Problem to solve ::
Copy each line from the records below in which the word "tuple" is found.

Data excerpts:

____

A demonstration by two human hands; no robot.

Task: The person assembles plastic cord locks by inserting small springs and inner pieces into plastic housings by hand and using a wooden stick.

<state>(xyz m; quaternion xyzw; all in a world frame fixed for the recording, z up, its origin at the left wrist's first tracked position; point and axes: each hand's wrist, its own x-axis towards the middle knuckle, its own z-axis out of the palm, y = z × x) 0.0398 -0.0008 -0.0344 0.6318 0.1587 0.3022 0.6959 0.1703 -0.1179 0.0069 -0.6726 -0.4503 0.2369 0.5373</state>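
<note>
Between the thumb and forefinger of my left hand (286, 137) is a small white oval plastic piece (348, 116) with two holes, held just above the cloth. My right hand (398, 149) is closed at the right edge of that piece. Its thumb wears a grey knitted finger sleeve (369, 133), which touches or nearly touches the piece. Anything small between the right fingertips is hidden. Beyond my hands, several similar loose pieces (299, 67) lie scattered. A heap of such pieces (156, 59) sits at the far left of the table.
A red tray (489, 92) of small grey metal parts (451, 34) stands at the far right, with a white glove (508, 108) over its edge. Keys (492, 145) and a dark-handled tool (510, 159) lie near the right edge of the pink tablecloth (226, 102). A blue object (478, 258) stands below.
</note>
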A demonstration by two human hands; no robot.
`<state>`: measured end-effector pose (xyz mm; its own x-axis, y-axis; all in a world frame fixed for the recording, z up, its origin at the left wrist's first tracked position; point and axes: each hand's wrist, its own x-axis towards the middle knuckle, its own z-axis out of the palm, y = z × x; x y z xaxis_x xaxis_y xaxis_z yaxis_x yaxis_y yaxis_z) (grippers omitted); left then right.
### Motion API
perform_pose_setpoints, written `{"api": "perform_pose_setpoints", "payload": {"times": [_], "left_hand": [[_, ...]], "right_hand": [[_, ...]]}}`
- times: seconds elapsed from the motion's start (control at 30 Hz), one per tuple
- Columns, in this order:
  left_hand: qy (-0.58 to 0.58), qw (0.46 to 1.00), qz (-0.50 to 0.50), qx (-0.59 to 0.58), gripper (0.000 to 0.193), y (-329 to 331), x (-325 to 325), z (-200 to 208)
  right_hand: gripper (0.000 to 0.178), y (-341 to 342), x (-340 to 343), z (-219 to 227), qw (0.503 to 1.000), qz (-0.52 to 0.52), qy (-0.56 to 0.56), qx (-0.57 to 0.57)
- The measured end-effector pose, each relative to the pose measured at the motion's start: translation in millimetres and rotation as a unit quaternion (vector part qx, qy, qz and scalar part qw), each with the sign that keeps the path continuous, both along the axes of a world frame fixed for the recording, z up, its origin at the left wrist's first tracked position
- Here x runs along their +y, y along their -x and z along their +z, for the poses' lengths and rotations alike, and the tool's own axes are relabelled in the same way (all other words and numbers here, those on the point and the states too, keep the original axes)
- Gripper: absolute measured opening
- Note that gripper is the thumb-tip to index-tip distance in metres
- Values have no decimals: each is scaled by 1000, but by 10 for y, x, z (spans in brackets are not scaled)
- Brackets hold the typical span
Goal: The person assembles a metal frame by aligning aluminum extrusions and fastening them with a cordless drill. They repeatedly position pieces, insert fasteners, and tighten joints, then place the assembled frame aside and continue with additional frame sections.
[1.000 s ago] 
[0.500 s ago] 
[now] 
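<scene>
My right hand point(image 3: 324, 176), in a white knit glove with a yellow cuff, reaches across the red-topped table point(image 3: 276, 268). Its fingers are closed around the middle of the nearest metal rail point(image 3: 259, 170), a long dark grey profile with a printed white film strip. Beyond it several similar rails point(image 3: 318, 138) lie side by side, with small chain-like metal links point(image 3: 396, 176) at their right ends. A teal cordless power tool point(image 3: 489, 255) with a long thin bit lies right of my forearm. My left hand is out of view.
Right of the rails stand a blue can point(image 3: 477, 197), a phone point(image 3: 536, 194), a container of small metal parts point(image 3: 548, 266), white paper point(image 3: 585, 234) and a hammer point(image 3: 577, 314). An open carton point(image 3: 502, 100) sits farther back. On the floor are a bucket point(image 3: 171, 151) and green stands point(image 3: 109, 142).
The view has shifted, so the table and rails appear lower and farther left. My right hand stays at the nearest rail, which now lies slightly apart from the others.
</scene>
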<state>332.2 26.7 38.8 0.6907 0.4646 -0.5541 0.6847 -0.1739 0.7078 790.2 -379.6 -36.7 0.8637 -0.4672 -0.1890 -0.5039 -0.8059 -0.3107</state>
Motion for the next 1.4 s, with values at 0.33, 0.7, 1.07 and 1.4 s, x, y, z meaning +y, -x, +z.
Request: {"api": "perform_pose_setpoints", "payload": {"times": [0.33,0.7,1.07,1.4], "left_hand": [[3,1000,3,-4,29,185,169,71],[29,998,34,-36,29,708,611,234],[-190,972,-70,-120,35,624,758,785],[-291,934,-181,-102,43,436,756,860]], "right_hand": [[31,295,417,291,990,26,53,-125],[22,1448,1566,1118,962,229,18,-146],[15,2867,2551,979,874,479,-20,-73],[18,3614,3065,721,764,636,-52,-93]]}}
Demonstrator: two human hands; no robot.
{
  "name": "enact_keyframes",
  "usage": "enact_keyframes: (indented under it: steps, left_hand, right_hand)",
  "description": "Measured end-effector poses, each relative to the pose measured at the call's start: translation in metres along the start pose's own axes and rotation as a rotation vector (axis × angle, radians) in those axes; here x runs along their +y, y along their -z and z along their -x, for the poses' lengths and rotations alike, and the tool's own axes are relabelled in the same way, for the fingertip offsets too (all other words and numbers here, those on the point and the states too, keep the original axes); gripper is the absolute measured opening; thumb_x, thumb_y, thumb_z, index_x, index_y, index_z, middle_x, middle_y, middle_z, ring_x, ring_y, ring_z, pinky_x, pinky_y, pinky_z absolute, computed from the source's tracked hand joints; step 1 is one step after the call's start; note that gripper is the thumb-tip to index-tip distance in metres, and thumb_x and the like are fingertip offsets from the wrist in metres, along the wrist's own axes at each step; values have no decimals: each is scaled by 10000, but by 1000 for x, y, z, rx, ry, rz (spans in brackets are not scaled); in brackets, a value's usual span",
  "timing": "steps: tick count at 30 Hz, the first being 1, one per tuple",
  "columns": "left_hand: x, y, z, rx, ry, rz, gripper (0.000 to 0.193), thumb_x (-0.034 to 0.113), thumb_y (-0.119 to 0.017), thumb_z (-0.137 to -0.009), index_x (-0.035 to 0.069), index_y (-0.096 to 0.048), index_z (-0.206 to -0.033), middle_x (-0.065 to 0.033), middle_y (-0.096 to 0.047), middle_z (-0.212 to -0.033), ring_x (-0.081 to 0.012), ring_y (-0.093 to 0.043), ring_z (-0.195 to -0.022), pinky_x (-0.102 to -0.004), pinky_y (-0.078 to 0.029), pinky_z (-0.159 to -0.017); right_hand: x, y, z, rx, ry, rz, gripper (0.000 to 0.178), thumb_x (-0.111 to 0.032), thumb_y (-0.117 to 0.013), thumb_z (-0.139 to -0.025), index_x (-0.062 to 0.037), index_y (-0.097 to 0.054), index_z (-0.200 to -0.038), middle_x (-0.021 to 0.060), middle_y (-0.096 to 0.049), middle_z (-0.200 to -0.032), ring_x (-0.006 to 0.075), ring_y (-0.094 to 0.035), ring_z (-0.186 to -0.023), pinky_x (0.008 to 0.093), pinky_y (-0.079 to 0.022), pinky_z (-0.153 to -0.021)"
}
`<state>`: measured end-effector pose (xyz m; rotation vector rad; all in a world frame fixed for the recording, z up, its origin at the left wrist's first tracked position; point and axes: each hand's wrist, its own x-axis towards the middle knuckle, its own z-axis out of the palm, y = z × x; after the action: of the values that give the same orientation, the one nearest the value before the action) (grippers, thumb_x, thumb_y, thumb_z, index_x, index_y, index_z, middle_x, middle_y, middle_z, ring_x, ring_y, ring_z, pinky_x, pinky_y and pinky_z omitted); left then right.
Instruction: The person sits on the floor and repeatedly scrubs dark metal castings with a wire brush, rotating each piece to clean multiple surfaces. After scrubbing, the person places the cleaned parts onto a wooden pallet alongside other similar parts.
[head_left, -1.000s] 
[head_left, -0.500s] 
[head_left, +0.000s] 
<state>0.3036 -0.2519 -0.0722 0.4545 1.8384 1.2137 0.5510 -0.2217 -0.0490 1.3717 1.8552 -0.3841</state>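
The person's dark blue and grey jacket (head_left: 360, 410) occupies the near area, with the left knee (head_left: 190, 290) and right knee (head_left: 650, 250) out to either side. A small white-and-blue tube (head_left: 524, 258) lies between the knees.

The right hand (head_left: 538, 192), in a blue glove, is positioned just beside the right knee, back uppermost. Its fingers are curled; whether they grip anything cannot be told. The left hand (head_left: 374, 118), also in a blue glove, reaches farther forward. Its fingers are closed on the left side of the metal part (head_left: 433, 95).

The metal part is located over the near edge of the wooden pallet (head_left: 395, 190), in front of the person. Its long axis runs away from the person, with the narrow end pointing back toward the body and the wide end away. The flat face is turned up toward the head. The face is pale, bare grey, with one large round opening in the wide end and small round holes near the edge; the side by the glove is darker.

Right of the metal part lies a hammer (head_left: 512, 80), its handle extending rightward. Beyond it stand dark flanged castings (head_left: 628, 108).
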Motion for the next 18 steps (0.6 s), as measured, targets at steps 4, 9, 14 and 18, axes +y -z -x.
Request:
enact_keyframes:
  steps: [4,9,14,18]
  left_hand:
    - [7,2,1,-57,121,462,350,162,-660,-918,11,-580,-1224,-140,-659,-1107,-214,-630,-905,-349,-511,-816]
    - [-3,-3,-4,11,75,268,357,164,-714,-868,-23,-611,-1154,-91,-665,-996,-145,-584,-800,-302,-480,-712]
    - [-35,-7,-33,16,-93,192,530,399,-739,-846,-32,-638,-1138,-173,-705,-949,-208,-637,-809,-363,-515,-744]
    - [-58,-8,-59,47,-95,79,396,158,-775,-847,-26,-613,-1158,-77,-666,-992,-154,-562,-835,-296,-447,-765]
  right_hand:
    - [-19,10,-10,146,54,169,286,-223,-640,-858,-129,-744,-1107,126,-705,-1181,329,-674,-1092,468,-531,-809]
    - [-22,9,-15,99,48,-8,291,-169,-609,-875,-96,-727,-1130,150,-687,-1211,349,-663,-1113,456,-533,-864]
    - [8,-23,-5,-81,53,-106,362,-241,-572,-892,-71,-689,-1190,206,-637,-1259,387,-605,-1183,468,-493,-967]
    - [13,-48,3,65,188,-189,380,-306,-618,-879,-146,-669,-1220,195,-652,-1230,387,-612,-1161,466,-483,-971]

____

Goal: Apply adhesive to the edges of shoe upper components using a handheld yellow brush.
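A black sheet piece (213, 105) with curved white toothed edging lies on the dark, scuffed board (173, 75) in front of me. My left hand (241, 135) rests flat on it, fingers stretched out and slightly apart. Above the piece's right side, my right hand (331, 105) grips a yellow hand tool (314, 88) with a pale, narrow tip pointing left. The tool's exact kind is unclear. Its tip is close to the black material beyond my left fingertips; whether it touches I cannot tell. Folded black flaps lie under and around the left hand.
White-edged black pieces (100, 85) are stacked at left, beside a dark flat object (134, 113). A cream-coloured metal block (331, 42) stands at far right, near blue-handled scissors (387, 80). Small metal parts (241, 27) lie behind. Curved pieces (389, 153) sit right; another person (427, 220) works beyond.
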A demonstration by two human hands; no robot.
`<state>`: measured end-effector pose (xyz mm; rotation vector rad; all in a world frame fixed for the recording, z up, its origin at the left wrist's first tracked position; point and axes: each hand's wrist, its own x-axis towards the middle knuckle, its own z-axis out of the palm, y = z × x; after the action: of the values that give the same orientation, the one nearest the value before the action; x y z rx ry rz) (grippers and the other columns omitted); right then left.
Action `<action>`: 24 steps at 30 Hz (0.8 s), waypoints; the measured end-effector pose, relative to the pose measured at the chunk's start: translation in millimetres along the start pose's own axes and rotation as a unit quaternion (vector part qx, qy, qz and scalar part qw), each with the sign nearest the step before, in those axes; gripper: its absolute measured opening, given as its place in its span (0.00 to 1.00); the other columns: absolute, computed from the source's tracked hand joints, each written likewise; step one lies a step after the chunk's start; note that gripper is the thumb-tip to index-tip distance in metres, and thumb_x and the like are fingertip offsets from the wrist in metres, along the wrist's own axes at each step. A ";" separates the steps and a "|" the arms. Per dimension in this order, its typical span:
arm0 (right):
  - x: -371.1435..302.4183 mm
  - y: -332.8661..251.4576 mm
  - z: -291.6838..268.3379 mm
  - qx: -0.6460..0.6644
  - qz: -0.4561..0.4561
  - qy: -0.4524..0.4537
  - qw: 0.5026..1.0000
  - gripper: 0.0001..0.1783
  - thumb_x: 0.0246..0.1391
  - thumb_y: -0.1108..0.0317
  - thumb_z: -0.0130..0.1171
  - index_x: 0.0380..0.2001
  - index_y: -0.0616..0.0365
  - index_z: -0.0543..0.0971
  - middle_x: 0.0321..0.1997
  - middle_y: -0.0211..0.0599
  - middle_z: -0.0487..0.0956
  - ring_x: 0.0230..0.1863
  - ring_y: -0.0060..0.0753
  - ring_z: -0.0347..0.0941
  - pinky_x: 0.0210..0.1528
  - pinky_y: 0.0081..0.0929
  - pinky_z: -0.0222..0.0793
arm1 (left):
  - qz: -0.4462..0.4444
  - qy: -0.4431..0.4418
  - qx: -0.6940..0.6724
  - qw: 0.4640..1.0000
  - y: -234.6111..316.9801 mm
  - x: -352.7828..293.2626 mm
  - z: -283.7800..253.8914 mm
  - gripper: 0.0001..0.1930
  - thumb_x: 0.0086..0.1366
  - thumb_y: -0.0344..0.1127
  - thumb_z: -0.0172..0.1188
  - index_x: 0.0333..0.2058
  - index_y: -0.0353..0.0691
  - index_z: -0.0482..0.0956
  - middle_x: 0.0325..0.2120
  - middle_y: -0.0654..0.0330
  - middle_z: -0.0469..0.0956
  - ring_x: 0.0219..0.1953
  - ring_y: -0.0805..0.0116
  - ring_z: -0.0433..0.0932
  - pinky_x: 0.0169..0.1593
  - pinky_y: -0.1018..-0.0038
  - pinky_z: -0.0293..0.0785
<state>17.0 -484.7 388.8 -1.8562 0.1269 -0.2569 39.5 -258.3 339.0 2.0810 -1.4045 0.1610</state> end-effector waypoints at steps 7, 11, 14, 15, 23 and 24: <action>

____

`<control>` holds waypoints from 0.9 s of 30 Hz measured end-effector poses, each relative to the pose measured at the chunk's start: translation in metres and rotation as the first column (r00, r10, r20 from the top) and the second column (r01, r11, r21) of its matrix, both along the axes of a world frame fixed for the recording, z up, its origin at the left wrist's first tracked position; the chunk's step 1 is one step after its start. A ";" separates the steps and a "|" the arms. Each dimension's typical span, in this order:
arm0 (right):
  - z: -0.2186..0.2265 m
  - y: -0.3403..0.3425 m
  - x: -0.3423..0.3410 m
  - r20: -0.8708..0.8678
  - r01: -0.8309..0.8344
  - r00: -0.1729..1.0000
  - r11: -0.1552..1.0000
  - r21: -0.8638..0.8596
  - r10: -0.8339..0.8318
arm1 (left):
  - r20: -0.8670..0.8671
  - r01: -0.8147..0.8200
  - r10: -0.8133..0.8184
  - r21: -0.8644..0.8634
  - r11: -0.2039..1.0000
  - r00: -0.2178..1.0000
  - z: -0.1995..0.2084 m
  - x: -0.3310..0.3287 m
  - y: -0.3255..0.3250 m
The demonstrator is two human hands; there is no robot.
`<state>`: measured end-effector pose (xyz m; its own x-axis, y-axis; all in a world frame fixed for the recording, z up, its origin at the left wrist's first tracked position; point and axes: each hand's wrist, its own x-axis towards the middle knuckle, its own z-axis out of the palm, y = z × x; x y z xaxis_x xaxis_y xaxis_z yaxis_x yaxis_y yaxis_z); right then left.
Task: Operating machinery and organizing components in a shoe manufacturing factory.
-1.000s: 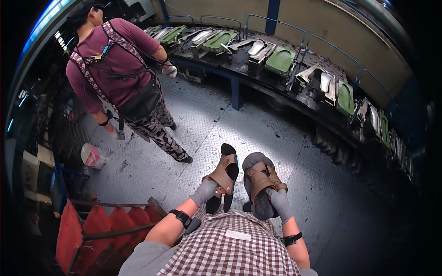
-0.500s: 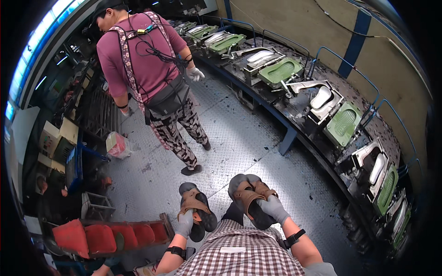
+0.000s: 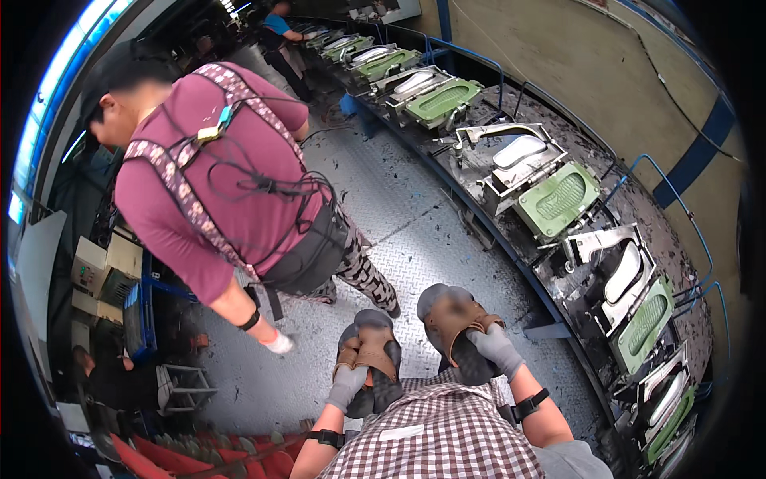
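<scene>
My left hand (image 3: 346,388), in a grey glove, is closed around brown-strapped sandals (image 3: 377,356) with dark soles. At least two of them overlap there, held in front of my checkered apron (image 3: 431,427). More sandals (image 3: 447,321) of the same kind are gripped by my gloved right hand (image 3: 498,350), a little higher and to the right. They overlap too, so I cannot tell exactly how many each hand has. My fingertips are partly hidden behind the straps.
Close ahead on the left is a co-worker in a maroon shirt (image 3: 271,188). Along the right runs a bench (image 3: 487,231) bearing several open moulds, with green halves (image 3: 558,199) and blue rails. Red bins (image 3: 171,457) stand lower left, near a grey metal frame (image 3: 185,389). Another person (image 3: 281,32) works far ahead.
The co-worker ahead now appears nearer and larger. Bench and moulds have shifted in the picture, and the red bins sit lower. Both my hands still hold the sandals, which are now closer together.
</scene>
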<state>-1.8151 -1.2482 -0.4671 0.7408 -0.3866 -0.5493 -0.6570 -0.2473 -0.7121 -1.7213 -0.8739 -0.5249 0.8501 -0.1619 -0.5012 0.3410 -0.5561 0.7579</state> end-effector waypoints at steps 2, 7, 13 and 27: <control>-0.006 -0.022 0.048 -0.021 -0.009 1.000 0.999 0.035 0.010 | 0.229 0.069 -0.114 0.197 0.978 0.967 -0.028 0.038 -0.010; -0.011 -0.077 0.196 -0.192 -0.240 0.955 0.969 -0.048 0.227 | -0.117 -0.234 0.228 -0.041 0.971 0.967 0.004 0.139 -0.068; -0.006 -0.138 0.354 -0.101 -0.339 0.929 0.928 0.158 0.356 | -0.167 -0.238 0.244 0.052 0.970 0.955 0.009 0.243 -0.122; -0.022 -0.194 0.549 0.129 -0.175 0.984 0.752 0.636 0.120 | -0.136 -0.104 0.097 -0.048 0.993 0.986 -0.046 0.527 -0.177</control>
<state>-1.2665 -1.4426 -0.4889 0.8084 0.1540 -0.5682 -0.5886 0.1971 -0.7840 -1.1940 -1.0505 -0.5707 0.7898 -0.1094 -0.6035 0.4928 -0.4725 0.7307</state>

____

Solved exercise ::
- times: seconds elapsed from the motion's start (control at 30 Hz), one per tuple
  "timing": "steps: tick count at 30 Hz, the first being 1, one per tuple",

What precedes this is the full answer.